- Exercise goal -
The entire listing below is to be transcribed without a single slip.

- Data provided -
————————
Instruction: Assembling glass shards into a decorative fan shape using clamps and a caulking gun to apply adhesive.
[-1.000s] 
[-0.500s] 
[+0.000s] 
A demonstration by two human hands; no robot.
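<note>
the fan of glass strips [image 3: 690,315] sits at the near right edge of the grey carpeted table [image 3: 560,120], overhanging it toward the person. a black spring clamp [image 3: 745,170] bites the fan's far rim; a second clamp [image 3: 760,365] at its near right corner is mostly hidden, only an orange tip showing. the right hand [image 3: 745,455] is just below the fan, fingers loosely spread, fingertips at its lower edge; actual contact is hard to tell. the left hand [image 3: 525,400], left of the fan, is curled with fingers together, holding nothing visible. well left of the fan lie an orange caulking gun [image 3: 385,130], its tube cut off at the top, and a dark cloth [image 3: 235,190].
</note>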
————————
- Output of the task -
Instruction: Assembling glass shards into a decorative fan shape using clamps and a caulking gun to apply adhesive.
[-1.000s] 
[-0.500s] 
[+0.000s] 
A demonstration by two human hands; no robot.
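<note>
the fan of glass strips [image 3: 690,315] sits at the near right edge of the grey carpeted table [image 3: 560,120], overhanging it toward the person. a black spring clamp [image 3: 745,170] bites the fan's far rim; a second clamp [image 3: 760,365] at its near right corner is mostly hidden, only an orange tip showing. the right hand [image 3: 745,455] is just below the fan, fingers loosely spread, fingertips at its lower edge; actual contact is hard to tell. the left hand [image 3: 525,400], left of the fan, is curled with fingers together, holding nothing visible. well left of the fan lie an orange caulking gun [image 3: 385,130], its tube cut off at the top, and a dark cloth [image 3: 235,190].
</note>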

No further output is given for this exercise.